▶ **To do**: Which lines of the entries below include "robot"? List them all.

▶ **Records shown**:

++++++++

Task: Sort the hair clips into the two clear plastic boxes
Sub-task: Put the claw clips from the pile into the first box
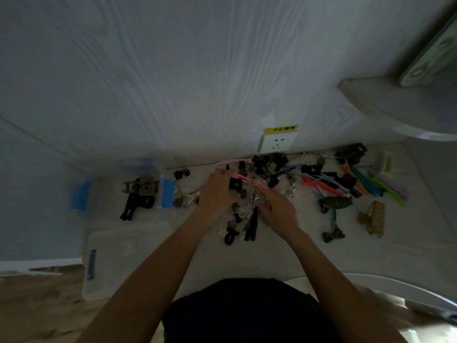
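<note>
Gripping pink clip (243,180), left hand (217,191)

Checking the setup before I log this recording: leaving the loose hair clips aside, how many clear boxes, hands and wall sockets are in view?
Clear plastic boxes: 2, the far box, which has clips in it, and the near box
Hands: 2, the left hand and the right hand
Wall sockets: 1, the wall socket
Total: 5
</note>
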Motion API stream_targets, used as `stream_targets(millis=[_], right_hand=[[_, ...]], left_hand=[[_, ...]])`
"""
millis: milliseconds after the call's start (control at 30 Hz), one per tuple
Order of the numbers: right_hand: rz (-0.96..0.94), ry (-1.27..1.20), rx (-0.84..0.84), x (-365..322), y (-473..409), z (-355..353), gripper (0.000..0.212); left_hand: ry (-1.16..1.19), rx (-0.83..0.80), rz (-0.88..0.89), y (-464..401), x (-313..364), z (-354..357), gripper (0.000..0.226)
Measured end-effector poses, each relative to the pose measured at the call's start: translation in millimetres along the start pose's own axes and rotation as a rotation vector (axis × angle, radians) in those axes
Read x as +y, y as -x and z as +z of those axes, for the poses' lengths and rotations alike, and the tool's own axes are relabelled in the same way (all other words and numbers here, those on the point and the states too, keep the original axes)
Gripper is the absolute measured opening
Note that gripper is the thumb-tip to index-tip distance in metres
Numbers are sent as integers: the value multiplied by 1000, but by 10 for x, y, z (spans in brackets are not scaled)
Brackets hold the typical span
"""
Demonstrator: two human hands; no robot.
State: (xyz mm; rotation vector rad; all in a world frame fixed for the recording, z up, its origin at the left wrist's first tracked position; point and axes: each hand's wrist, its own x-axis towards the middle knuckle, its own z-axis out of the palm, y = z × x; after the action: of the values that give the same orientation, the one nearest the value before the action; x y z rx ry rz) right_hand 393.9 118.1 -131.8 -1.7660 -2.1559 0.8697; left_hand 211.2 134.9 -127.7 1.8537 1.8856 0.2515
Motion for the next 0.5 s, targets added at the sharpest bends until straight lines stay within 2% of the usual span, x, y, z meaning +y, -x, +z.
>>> stream_targets(millis=[133, 233, 367, 500], right_hand=[[83, -376, 58, -40, 18, -95, 31], [196, -707, 58, -122, 48, -137, 25], [278, -1090, 32, -302, 80, -238, 19], [340, -1285, -31, -511, 98, -237, 21]], left_hand=[[26, -34, -74, -59, 24, 21, 61], [138, 39, -140, 10, -27, -52, 60], [389, 182, -114, 317, -118, -337, 59], [716, 331, -98, 712, -232, -816, 43]])
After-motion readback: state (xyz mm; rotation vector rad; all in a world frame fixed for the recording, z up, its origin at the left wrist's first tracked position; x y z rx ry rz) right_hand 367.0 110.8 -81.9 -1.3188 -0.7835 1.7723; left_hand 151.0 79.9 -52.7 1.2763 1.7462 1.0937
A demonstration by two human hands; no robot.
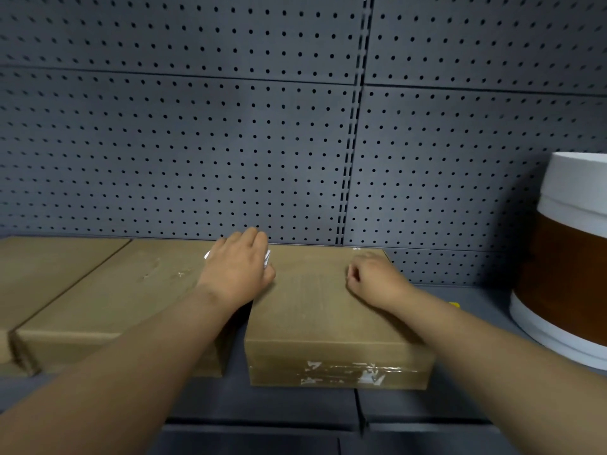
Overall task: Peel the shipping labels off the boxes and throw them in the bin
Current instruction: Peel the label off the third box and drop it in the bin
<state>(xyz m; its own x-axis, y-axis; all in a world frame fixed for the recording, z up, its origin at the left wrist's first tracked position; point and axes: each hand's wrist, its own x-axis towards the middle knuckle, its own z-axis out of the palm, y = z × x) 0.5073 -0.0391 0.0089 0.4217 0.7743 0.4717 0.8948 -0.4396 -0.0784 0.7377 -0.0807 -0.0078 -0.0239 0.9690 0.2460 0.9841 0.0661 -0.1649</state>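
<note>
A flat cardboard box lies on the dark shelf in front of me, with torn white label scraps and tape on its front face. My left hand rests at its far left corner and holds crumpled white label paper that pokes out between the fingers. My right hand lies on the box top near the far right corner with its fingers curled under; whether they pinch anything is hidden. A second cardboard box sits just to the left, with faint label residue on top.
A third box sits at the far left. A large white and brown round container stands on the shelf at the right. A small yellow thing peeks out behind my right forearm. Grey pegboard backs the shelf.
</note>
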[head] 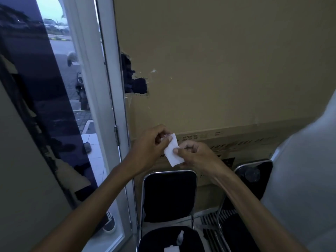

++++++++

▶ **Output for this exercise**:
Demonstrator: two human hands; no robot.
A demonstration by two human hands; no robot.

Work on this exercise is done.